*WORK TO COMPLETE*
Without copying any pictures, restate exactly the lines from the start of the records through the line containing "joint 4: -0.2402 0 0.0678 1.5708".
** Opening SUPPLIED INFORMATION block **
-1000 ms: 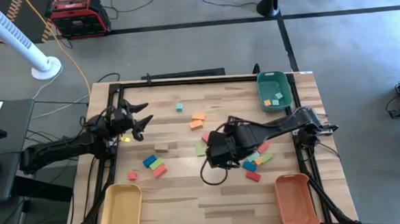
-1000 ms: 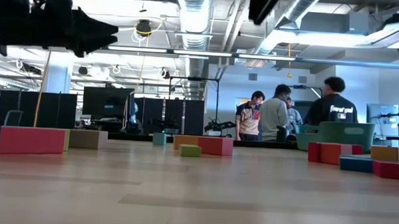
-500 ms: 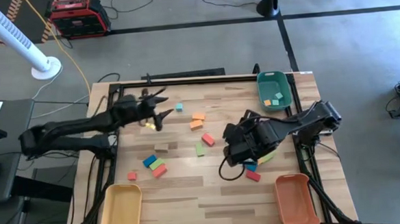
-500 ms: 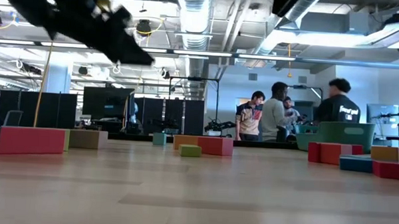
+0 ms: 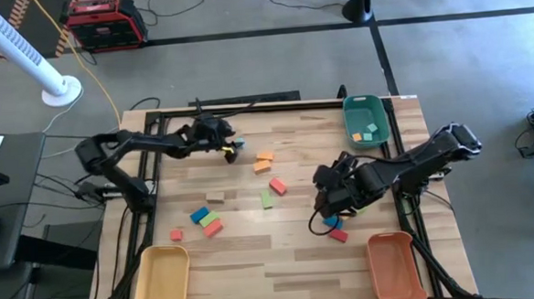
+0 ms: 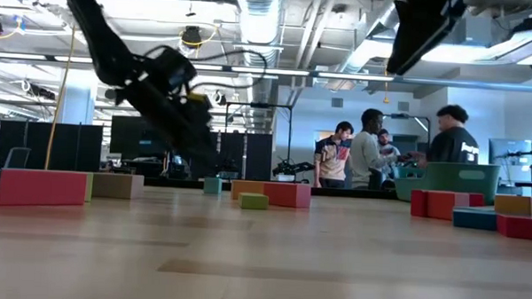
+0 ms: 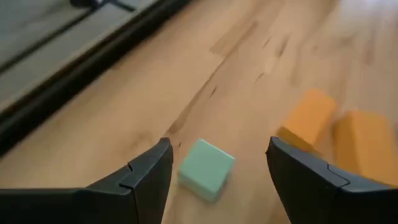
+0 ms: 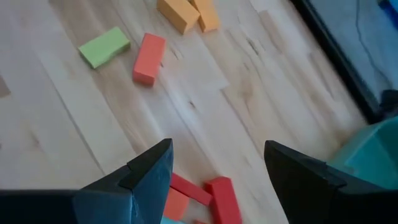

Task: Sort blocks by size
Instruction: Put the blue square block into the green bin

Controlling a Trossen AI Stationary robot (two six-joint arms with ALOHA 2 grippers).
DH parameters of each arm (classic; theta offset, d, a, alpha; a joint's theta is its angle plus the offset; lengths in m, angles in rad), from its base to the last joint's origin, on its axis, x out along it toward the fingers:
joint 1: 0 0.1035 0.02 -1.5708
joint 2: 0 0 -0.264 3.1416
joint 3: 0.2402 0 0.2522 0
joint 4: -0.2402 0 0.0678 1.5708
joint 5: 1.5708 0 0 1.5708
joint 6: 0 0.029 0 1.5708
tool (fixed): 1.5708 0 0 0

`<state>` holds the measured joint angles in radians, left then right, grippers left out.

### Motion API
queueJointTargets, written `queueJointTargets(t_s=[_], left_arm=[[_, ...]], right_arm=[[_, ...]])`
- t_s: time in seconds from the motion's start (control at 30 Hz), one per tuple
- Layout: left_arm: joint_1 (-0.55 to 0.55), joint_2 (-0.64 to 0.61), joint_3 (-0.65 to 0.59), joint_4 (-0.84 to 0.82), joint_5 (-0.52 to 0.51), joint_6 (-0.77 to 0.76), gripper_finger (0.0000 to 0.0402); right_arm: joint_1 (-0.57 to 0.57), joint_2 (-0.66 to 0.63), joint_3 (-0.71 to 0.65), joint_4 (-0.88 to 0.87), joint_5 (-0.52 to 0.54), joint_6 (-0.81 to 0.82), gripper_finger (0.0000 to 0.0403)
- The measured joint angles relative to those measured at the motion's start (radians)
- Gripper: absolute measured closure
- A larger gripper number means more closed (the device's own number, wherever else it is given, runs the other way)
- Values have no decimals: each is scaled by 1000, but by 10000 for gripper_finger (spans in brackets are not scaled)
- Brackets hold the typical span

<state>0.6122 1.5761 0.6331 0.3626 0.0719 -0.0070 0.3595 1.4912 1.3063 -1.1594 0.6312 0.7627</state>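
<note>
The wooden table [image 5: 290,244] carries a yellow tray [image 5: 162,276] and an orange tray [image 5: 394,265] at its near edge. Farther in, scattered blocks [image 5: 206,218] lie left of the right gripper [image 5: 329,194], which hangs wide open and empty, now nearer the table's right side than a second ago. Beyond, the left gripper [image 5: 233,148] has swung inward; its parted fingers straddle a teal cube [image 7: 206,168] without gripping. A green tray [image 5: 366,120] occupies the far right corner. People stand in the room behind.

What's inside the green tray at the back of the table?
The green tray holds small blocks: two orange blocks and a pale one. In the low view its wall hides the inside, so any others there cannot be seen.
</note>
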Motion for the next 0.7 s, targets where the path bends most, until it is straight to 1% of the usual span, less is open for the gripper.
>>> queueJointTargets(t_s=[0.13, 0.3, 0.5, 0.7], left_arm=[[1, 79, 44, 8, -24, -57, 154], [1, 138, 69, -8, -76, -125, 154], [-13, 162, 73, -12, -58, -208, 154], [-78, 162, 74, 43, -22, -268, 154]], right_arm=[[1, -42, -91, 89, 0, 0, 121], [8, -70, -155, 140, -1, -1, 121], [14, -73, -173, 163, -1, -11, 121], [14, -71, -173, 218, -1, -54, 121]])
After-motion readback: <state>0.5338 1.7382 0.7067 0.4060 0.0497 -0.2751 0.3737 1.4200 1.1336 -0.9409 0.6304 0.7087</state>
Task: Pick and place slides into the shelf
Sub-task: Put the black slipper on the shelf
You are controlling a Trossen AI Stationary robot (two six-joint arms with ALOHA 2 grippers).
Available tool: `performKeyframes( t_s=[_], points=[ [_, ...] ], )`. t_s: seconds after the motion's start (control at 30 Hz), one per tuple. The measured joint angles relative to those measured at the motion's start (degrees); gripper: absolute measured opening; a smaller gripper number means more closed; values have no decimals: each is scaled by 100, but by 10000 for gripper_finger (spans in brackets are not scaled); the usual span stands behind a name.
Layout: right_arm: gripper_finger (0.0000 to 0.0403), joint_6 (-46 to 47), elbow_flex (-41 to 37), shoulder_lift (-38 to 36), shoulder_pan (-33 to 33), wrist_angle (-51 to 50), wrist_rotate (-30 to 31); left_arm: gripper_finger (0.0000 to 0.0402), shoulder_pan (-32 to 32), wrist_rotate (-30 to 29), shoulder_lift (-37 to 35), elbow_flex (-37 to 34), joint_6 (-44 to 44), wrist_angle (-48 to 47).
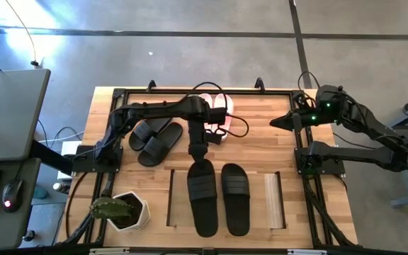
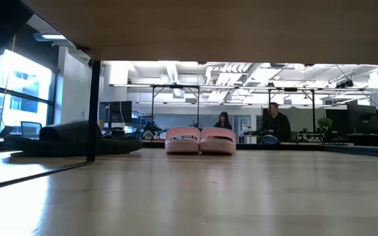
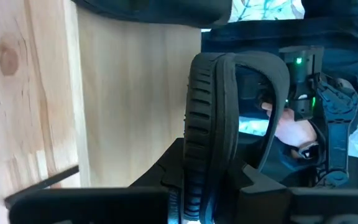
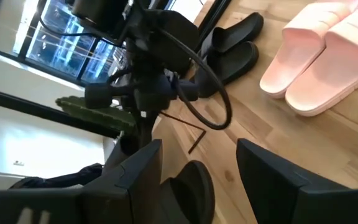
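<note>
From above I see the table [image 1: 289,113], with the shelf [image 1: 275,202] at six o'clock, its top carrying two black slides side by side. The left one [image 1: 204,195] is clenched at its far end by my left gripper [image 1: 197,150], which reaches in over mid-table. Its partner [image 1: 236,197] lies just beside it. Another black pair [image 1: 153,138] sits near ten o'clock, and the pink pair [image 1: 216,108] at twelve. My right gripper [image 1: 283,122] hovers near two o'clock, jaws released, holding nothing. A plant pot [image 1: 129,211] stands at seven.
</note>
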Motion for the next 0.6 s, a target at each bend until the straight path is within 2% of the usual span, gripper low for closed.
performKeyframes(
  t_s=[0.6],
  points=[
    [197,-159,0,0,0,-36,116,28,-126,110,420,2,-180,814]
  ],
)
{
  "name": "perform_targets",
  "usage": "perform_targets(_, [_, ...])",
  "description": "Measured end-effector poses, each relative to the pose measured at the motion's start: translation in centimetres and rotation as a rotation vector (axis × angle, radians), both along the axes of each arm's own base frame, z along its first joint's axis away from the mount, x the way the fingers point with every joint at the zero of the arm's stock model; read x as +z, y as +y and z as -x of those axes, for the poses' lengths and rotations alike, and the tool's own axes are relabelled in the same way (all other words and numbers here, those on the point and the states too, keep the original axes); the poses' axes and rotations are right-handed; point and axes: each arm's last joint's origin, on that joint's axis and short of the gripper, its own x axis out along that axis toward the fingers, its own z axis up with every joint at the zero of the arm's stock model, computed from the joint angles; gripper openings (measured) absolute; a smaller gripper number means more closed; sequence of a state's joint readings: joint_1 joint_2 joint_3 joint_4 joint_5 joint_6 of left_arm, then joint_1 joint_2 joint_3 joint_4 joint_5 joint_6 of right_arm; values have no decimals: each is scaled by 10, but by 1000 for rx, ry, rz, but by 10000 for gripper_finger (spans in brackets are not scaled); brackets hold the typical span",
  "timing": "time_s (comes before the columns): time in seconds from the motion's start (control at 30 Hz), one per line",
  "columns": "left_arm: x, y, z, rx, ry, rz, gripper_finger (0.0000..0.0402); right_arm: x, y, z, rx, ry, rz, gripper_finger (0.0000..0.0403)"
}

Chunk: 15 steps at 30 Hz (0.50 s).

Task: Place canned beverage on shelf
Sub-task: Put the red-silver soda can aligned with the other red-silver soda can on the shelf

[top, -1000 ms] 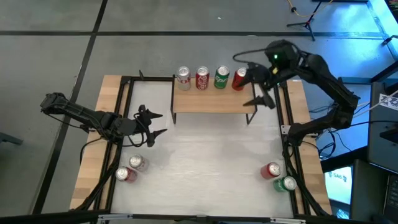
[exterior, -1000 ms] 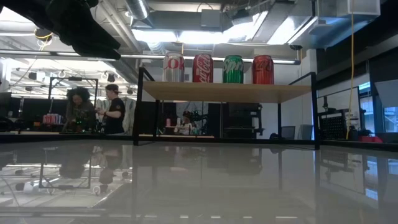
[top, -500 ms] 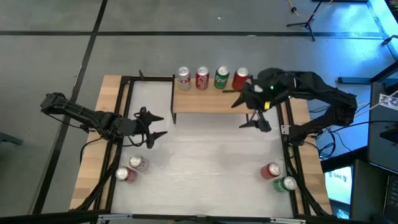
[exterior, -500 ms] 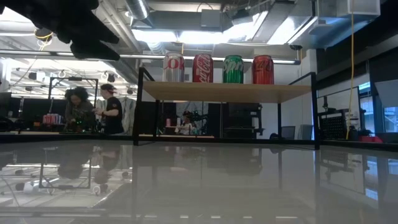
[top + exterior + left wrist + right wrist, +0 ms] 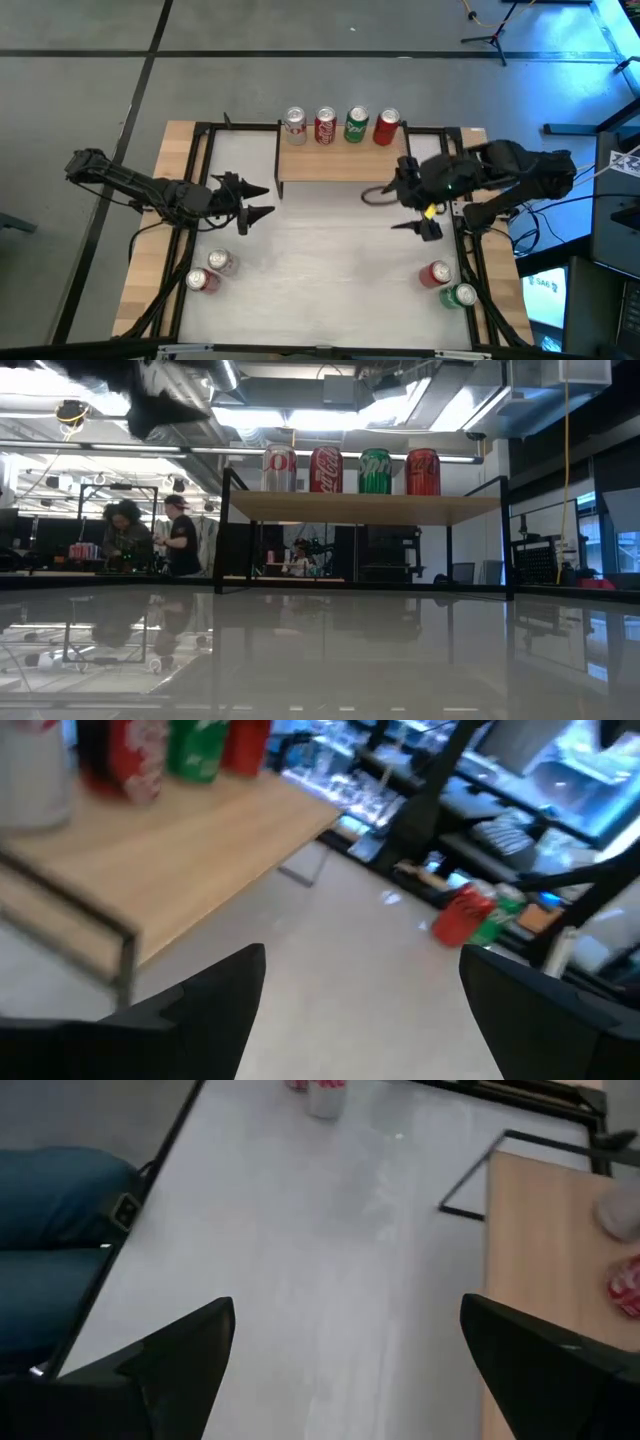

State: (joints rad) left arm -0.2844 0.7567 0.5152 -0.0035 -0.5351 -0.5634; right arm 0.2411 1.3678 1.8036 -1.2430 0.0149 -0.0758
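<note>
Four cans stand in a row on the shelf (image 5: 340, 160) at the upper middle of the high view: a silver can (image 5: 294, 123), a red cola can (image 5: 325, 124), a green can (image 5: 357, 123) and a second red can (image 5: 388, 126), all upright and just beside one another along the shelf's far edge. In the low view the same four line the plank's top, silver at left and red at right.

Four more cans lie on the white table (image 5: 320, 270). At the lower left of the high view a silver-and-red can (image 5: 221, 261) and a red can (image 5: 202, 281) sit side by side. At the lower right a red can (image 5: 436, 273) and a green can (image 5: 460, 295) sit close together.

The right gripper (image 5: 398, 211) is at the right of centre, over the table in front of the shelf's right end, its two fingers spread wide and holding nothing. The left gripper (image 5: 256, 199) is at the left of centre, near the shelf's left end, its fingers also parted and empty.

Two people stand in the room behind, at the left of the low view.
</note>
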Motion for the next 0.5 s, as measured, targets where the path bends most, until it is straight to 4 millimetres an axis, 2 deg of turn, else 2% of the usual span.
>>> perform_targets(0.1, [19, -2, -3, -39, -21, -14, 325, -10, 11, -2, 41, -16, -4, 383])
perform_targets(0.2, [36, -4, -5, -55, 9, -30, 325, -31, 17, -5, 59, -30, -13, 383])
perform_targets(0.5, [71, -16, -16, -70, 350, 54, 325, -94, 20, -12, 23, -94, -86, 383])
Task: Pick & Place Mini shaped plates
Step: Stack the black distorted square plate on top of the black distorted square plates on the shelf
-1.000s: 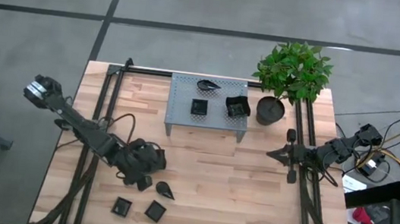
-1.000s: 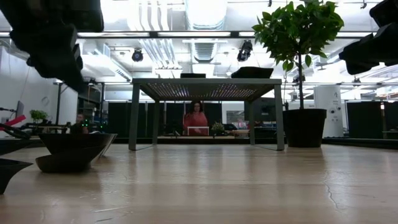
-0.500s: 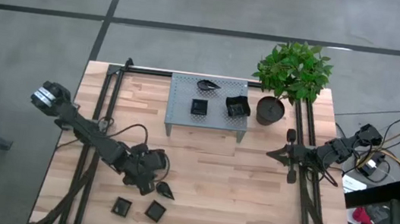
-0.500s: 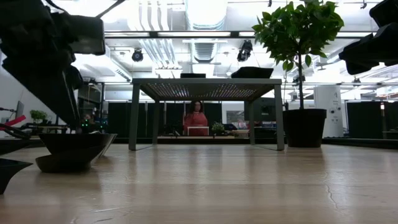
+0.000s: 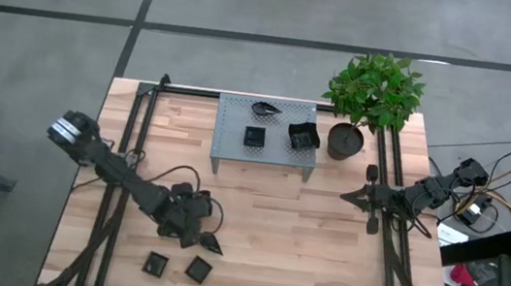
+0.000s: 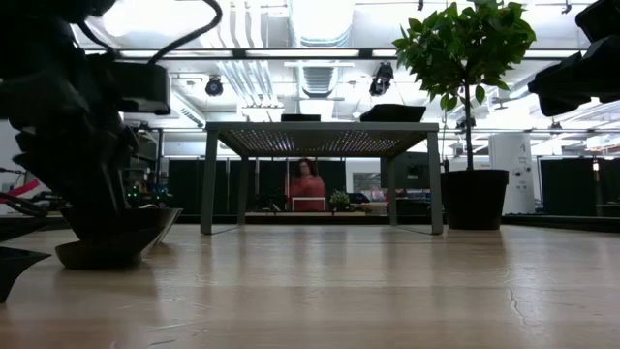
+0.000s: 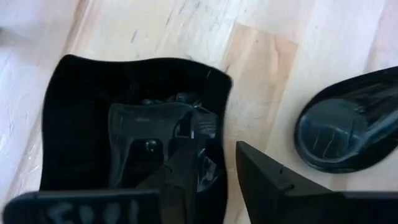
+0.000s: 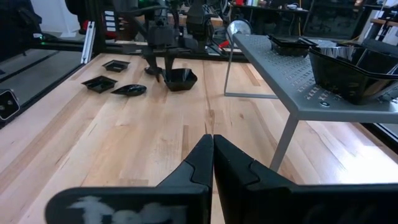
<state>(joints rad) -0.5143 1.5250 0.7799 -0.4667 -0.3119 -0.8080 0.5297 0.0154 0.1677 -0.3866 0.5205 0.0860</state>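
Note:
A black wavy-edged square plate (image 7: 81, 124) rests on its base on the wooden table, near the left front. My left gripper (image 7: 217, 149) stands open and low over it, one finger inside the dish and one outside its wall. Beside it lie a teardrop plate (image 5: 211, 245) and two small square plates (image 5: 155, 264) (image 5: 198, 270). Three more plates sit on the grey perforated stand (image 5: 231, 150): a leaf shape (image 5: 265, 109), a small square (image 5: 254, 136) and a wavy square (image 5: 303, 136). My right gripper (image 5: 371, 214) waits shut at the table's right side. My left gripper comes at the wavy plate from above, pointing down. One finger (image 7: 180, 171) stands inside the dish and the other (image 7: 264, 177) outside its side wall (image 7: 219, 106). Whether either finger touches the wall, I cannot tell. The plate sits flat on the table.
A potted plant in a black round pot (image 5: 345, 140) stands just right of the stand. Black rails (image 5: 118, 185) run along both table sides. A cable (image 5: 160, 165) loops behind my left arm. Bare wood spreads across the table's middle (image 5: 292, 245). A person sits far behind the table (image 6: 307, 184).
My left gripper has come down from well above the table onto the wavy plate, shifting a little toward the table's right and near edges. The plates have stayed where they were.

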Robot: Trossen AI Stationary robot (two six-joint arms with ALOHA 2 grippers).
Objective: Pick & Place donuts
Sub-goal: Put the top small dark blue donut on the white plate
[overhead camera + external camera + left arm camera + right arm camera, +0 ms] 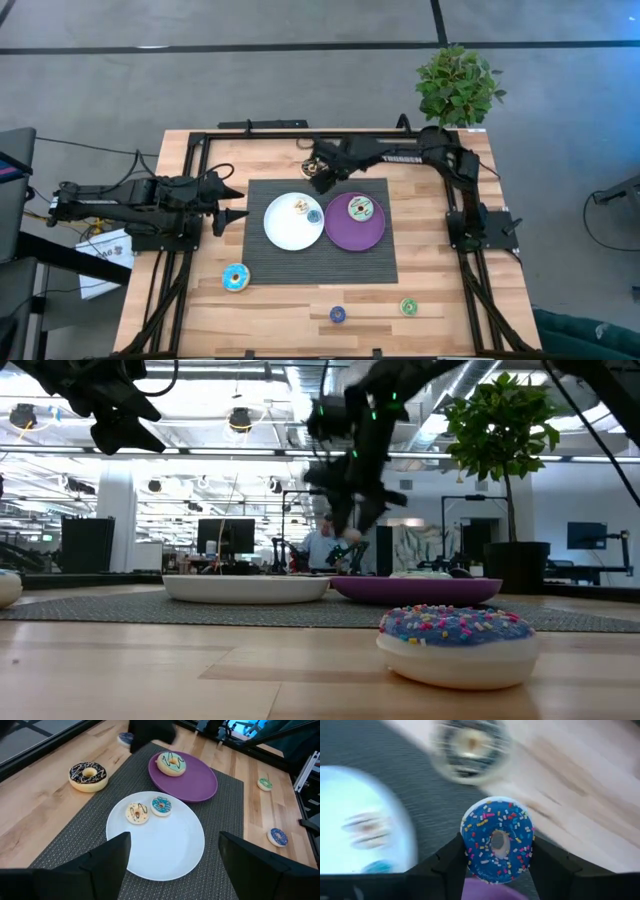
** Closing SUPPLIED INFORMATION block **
*TASK RESULT*
-1000 ms: 
-1000 ms: 
-500 ms: 
-500 ms: 
+0 ms: 
+0 ms: 
+0 ms: 
+0 ms: 

Task: Sort blocks by size
Instruction: Put the blue square block into the green bin

Controlling a Trossen AI Stationary robot (two six-joint arms with ALOHA 2 grippers).
DH parameters of each arm (classic; theta offset, d, a, alpha; a joint's theta is its angle plus the offset; lengths in m, angles in rad), from its base to the last joint's origin, on its axis, x out along it toward the fingers:
joint 1: 0 0.1035 0.02 -1.5708
joint 2: 0 0 -0.264 3.1416
joint 3: 0.2402 0 0.2522 0
joint 4: -0.2402 0 0.0678 1.5708

What the exercise required has been answered in full.